Design and construction
- Architect: Summer Scheim
- Developer: Interstate General Corporation

Other information
- Number of stores: 120+
- Number of anchors: 8

Website
- sanpatricio.com

= San Patricio Plaza =

Shopping mall located in Guaynabo, Puerto Rico

San Patricio Plaza is a 640000 sqft three-level enclosed shopping mall located in Guaynabo, Puerto Rico. The mall is located at the intersection of PR-2, PR-23, and PR-20, and has over 120 stores with its anchors being T.J. Maxx, Capri, Walgreens, PetSmart, Caribbean Cinemas and Office Depot, and Burlington, plus an outdoor shopping area known as "Liberty Square".

== History==

=== Origins ===
During the Spanish Colonial period, Tomás O'Daly was granted land in the vicinity of Guaynabo and O'Daly developed it into a thriving sugar hacienda. O'Daly and fellow Irishman Miguel Kirwan became business partners in the "Hacienda San Patricio" which they named after the chief patron saint of Ireland, Saint Patrick. The plantation no longer exists. The land on which it was located is now a suburb called San Patricio with a shopping mall, San Patricio Plaza.
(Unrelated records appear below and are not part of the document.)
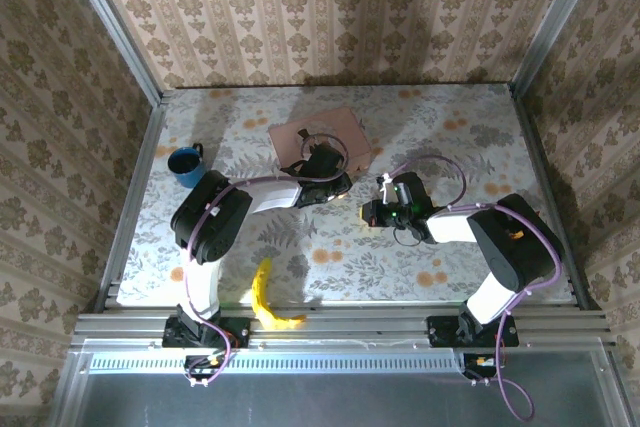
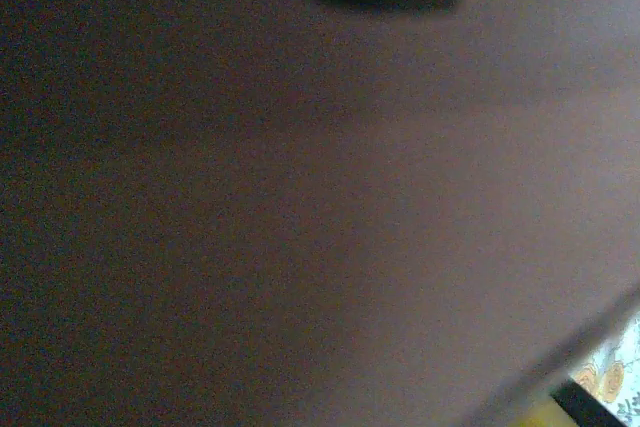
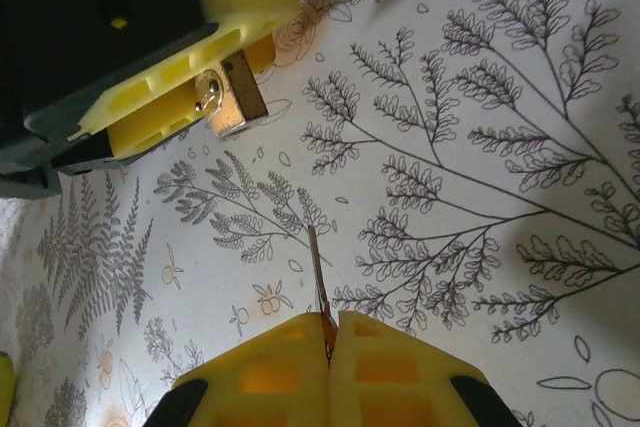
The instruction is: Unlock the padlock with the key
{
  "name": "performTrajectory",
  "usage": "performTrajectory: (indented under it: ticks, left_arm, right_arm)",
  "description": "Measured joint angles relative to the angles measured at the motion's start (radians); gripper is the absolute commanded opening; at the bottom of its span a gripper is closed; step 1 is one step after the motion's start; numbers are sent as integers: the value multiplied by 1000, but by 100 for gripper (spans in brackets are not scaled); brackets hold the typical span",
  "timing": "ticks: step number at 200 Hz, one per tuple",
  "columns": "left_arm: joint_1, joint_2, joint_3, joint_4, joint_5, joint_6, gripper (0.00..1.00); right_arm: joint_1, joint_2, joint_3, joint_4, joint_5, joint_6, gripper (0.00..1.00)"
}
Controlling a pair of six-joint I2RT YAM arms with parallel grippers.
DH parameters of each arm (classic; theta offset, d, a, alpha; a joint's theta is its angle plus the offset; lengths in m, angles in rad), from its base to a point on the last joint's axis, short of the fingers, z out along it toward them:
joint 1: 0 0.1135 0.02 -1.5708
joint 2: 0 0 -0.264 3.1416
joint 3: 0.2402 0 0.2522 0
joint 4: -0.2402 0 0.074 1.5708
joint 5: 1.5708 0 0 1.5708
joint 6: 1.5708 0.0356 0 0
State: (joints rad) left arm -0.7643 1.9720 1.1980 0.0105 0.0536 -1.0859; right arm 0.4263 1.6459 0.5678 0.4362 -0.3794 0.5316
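Both arms reach inward, left tool [image 3: 232, 65] clamped on padlock [image 3: 228, 102], right tool [image 3: 328, 332] pinching key [image 3: 316, 267].

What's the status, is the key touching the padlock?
Apart. The right wrist view shows the key, held by the right gripper, ending short of the padlock, with bare tablecloth between.

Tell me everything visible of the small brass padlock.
The tiny brass-coloured metal padlock is a shiny squarish body with a round keyhole cylinder on its facing side. It is clamped between the yellow plastic fingers of the left gripper; its shackle is hidden. The thin metal key, held in the right gripper, points toward it without touching.
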Motion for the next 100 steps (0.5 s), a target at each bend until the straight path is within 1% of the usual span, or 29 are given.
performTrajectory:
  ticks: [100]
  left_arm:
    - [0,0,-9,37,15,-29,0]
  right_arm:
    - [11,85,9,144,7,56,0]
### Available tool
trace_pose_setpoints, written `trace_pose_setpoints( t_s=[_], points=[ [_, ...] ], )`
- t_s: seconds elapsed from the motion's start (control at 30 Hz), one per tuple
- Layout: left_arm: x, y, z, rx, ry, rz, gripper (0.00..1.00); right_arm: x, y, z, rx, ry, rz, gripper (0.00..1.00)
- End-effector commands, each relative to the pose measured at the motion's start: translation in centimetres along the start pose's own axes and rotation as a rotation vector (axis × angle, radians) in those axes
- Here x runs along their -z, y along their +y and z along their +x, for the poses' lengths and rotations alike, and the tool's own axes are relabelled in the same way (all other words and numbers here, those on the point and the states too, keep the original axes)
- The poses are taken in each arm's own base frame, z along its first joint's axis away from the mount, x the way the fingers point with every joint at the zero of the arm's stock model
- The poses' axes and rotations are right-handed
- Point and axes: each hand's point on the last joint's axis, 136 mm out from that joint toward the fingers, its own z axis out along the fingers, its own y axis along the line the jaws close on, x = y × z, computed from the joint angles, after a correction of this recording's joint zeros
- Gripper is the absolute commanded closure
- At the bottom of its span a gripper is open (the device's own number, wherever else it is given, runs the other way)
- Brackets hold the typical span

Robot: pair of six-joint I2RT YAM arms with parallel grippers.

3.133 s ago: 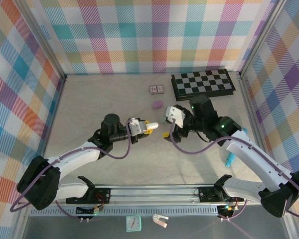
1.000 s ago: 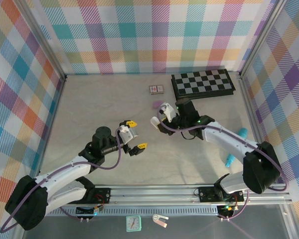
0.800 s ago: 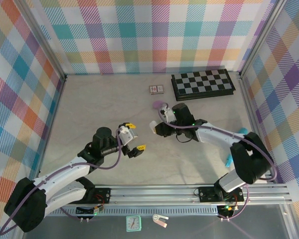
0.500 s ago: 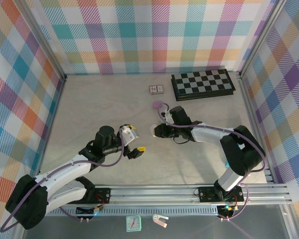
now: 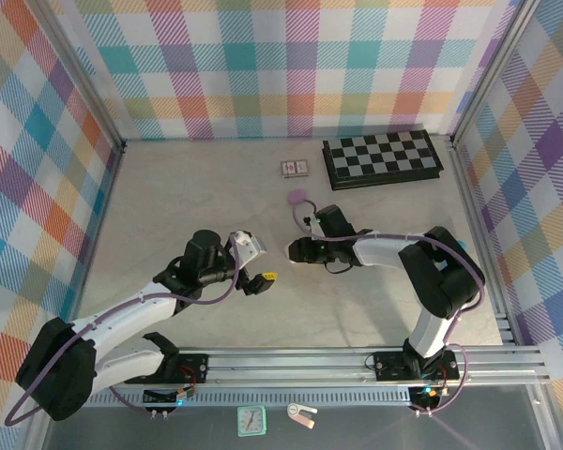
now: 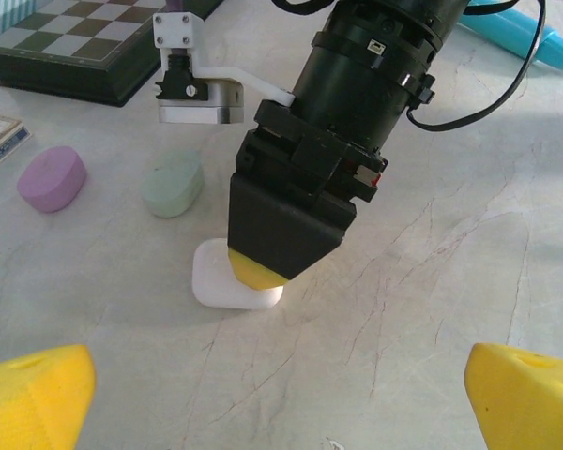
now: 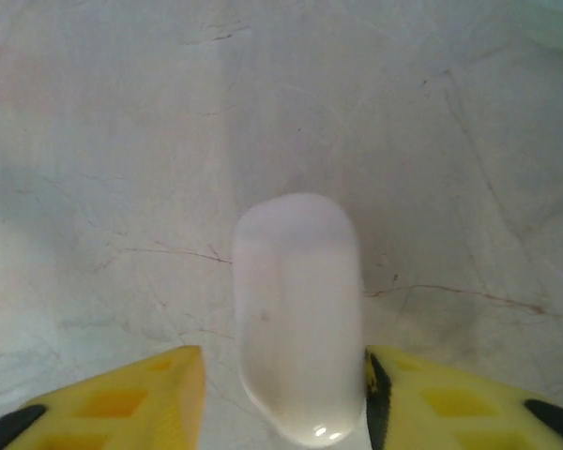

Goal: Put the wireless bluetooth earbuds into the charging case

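A closed white charging case [image 7: 300, 314] lies flat on the table. My right gripper [image 7: 281, 403] is down over it, open, with one yellow finger [image 7: 122, 398] on each side; the right finger touches the case and the left stands a little off. In the left wrist view the right gripper [image 6: 263, 267] covers part of the white case [image 6: 216, 286]. My left gripper [image 6: 281, 398] is wide open and holds nothing, a short way left of the case [image 5: 291, 249]. From above, the left gripper [image 5: 261, 261] faces the right gripper [image 5: 298, 248]. The earbuds are hidden or out of view.
A purple case [image 6: 52, 178] and a pale green case [image 6: 172, 185] lie just behind the white one. A chessboard [image 5: 382, 157] and a small card box [image 5: 294, 168] sit at the back. A teal stick [image 6: 516, 28] lies to the right.
My right gripper has swung left and dropped to the table over the white case. My left gripper, shut three seconds ago, has opened and drawn back a little.
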Motion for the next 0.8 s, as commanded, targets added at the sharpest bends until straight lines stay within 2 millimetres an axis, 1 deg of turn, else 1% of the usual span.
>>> trace_pose_setpoints(
  t_s=[0.0,0.07,0.13,0.2,0.3,0.4,0.5,0.6,0.63,0.67,0.7,0.77],
  points=[
    [0.0,-0.2,-0.8,0.01,-0.003,0.019,0.0,1.5,0.2,-1.8,0.051,-0.058,0.047,0.42],
    [0.0,0.2,-0.9,0.013,-0.009,0.0,0.0,2.6,0.0,-2.4,0.081,-0.089,0.083,0.38],
    [0.2,1.0,-0.7,0.027,-0.02,-0.047,0.0,3.8,-0.4,-3.1,0.104,-0.135,0.125,0.34],
    [0.5,1.9,-0.5,0.037,-0.033,-0.099,0.0,5.4,-0.8,-4.3,0.136,-0.216,0.178,0.27],
    [1.3,4.0,-0.2,0.062,-0.054,-0.206,0.0,8.6,-1.7,-6.4,0.213,-0.369,0.263,0.11],
    [2.9,6.9,-0.1,0.126,-0.094,-0.338,0.0,12.4,-3.3,-8.1,0.256,-0.511,0.347,0.01],
    [4.8,10.2,1.3,0.175,-0.09,-0.489,0.0,16.5,-5.2,-9.5,0.284,-0.636,0.421,0.01],
    [6.7,13.1,3.1,0.228,-0.079,-0.626,0.0,19.5,-7.8,-10.2,0.321,-0.727,0.503,0.01],
    [7.1,13.8,3.7,0.242,-0.08,-0.66,0.0,20.2,-8.7,-10.3,0.331,-0.745,0.533,0.01],
    [7.5,14.5,4.9,0.265,-0.068,-0.698,0.0,20.7,-9.9,-10.3,0.331,-0.762,0.567,0.01],
    [7.6,15.2,5.6,0.281,-0.066,-0.719,0.0,21.2,-11.1,-10.2,0.32,-0.778,0.594,0.01],
    [7.7,16.2,7.1,0.327,-0.054,-0.739,0.0,21.4,-13.0,-9.8,0.301,-0.796,0.622,0.01]
  ],
)
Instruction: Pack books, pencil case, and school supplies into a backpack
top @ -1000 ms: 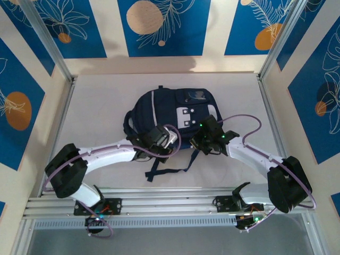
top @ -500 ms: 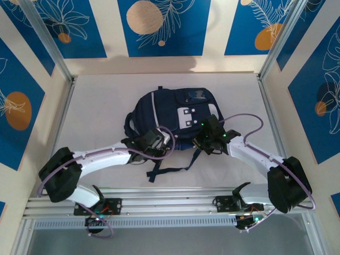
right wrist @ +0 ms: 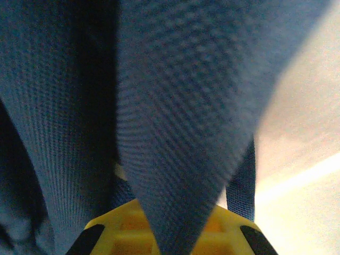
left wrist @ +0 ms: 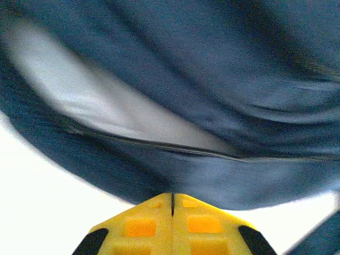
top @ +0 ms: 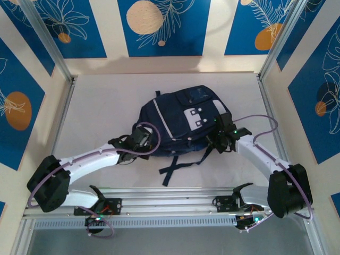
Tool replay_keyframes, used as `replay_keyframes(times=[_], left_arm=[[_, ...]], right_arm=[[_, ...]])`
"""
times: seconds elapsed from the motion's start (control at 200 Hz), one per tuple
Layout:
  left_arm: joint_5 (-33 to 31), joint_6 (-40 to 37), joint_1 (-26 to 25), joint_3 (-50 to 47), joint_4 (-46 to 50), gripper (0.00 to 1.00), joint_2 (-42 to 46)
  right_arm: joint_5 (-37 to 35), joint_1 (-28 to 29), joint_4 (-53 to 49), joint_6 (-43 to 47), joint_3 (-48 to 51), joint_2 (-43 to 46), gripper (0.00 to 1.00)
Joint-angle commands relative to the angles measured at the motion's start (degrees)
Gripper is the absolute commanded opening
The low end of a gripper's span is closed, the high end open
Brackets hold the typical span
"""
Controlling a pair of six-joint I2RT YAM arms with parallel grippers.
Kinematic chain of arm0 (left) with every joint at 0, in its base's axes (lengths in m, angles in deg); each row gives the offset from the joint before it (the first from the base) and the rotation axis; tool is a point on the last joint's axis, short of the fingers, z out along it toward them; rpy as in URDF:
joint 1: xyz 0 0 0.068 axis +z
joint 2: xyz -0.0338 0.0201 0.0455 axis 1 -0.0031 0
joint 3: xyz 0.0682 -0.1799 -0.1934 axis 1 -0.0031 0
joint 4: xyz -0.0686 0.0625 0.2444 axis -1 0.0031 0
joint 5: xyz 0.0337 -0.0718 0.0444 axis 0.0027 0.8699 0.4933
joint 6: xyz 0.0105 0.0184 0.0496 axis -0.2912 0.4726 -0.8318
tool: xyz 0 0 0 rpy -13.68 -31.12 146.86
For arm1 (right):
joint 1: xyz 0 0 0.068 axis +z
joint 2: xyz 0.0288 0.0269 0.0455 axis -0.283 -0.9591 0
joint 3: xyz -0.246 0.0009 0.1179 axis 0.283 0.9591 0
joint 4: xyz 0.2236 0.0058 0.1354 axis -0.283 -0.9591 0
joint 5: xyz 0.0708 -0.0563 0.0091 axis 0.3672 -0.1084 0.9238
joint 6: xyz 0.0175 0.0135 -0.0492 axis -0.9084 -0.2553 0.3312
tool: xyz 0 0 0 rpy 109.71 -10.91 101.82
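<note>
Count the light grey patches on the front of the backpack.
2. The upper patch and the lower patch sit close together in the middle of the backpack front. Others may be hidden underneath.

the navy blue fabric backpack (top: 180,119) lies flat on the white table top (top: 101,101), a little right of centre, its top toward the far wall. its dark webbing straps (top: 178,166) trail from the near side toward the metal rail (top: 170,194) along the table's front edge. the left gripper (top: 139,139) sits at the backpack's near left edge, tips against the cloth, perhaps pinching it. the right gripper (top: 219,139) sits at the near right edge, a fold of the backpack between its jaws.
</note>
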Motion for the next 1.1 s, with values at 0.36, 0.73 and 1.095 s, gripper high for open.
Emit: replay_keyframes(times=[0.36,0.73,1.095], left_arm=[[16.8,0.6,-2.6,1.7,-5.4,0.03,-1.4],[25.6,2.5,-10.3,9.3,-8.1,0.42,-13.1],[23.6,4.1,-11.4,14.0,-7.5,0.46,-21.2]], right_arm=[[1.3,0.5,-3.3,12.6,-6.4,-3.9,0.32],[-6.9,6.4,-11.3,14.6,-6.8,3.2,0.46],[-3.2,6.6,-8.4,13.6,-4.2,3.4,0.39]])
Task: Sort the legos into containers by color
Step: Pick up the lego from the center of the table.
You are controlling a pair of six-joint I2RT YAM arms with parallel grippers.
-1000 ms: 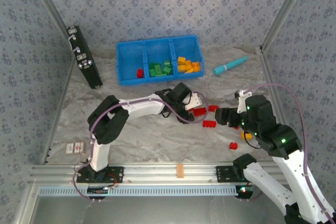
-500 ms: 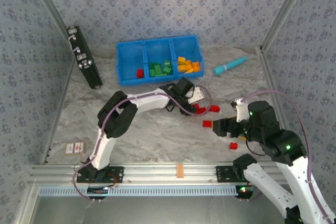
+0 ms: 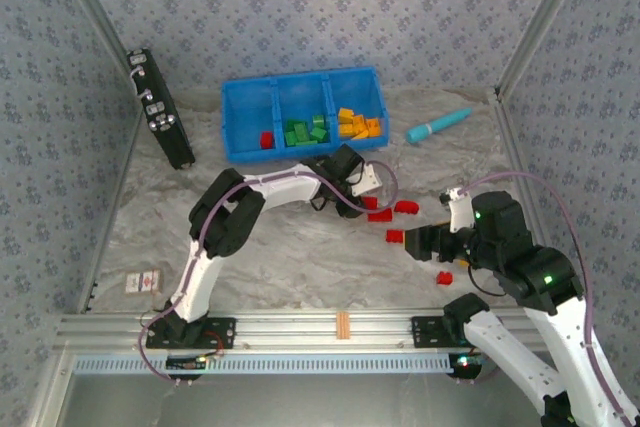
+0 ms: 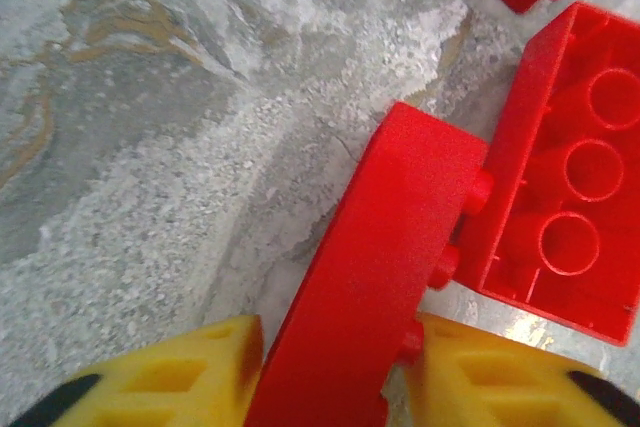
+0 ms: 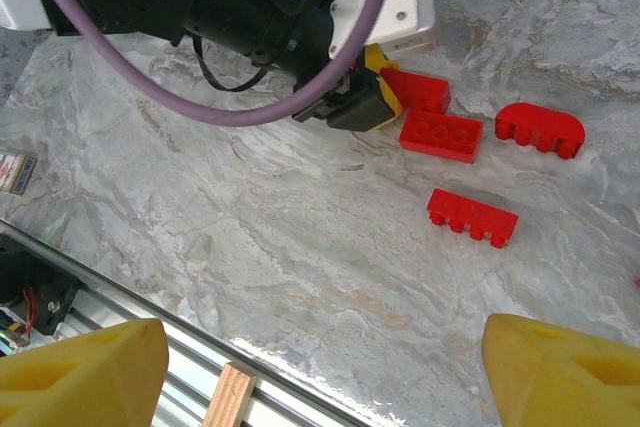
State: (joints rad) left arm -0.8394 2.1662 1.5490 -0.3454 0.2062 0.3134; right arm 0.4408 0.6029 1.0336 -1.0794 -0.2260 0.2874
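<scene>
Jaws of my left gripper (image 4: 335, 362) pinch a red lego (image 4: 390, 237), a second lego (image 4: 565, 197) touching it ahead; right gripper (image 5: 325, 352) spread wide.

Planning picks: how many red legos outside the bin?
5: brick in the left gripper, flat brick beside it, arched brick, long brick, small brick by the right gripper. More may be hidden.

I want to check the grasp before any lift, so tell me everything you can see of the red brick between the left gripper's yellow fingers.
The red brick is glossy moulded plastic, plain red, longer than it is wide. It appears to rest on its side on the marbled tabletop, studs pointing sideways at a second red brick that lies hollow side up, and the studs touch that brick's edge. The left gripper straddles one end, with a yellow finger pad against each long face.
</scene>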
=== Development and opening: 1960s ===
On December 14, 1963, while construction started in November 1963, it was officially announced by the president of San Patricio Shopping Center, Inc., James J. Wilson, that arrangements had been finalized for the $3,000,000 financing of the shopping center. Short-term financing for the project was provided by Banco Popular while the State Mutual of America Insurance Company of America was in charge of long-term financing. The shopping center, being located at the corner of San Patricio and F. D. Roosevelt avenues, would be planned to have several establishments. Among those establishments there would be: a Pueblo supermarket, a New York Department Stores; a Kmart discount department store, a Banco Popular, a Thom McAn shoe store, a Walgreens, a Lerner Shops, and a Swiss Chalet restaurant. Pueblo, Kmart, and New York Department Stores, were planned to be the first to open.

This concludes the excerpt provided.